- **Aim of the exercise**
Among the records below, find the lines containing "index" and state only how many there are.

[[ Source data, beginning ]]

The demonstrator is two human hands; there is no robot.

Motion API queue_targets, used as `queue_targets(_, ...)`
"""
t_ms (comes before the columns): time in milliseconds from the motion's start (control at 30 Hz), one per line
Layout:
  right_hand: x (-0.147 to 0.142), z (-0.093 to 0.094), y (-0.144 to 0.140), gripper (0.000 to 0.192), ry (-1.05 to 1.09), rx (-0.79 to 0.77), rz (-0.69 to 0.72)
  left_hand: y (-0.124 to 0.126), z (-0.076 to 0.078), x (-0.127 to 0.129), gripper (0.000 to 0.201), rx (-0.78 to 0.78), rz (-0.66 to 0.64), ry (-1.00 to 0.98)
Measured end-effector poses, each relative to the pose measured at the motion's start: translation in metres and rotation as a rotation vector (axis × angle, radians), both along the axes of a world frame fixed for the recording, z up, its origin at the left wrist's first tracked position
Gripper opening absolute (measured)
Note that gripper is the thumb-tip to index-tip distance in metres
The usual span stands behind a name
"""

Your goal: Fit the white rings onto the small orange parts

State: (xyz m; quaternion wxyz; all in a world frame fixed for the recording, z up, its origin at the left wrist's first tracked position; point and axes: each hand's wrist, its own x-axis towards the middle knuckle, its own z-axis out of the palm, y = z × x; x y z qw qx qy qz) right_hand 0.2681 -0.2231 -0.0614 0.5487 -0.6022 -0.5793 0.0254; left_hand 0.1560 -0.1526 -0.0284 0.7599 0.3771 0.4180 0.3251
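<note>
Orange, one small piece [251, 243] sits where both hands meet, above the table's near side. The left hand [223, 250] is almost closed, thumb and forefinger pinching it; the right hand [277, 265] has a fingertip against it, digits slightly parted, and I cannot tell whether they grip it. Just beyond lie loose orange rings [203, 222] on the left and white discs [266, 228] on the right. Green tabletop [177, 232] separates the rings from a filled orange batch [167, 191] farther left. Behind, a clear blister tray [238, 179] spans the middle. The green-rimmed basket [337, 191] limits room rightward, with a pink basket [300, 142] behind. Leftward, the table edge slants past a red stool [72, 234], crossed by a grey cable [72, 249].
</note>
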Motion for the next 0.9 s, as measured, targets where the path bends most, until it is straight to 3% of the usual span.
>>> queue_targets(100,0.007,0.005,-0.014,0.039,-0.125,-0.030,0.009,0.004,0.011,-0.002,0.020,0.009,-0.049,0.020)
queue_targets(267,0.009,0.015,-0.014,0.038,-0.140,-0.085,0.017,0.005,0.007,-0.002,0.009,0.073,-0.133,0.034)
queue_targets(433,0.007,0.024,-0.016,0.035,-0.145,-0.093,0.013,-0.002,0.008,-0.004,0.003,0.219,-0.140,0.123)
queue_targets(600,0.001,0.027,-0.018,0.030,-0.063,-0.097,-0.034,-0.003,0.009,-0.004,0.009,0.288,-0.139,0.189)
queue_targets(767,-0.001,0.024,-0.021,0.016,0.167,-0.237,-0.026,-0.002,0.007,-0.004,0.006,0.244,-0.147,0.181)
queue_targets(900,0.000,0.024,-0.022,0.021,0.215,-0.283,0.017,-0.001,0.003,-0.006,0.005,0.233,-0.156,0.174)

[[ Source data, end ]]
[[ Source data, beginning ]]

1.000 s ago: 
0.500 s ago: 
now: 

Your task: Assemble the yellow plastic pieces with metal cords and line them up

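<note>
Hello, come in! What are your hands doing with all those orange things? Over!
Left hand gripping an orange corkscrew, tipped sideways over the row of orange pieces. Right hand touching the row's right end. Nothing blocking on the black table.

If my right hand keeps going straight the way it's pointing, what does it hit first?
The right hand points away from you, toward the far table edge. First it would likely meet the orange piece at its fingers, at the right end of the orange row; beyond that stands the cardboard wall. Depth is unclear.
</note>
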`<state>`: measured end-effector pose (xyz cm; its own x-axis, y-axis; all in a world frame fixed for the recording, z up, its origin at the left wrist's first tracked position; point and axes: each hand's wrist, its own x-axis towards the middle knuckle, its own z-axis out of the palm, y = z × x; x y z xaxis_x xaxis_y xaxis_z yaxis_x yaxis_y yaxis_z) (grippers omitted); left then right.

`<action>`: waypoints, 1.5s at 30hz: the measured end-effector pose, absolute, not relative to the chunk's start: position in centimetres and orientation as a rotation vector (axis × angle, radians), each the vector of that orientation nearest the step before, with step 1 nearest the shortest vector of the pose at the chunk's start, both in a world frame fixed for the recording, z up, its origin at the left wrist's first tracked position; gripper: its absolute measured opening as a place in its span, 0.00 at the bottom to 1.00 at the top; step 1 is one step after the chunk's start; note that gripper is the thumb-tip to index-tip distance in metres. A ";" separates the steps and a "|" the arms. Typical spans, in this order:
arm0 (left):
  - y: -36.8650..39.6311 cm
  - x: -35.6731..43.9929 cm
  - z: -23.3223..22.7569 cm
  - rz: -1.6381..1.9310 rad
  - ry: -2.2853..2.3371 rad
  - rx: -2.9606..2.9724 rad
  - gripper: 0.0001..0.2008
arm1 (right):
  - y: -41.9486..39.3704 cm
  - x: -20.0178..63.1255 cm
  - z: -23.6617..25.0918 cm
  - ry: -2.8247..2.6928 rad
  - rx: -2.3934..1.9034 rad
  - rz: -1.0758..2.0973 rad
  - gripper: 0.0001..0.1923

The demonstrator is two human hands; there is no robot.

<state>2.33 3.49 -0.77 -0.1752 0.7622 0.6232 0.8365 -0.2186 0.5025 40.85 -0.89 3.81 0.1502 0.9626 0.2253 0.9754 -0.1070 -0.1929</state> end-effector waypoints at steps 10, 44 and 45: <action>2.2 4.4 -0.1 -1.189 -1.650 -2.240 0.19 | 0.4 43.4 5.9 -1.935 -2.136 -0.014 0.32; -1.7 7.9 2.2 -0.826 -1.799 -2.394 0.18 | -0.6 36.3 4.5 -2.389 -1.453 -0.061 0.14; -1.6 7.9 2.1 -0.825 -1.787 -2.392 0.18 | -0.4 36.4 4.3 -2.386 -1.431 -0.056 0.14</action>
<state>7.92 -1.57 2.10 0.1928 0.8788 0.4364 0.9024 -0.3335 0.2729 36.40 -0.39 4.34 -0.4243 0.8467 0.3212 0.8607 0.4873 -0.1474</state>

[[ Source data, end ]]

- **Reply**
2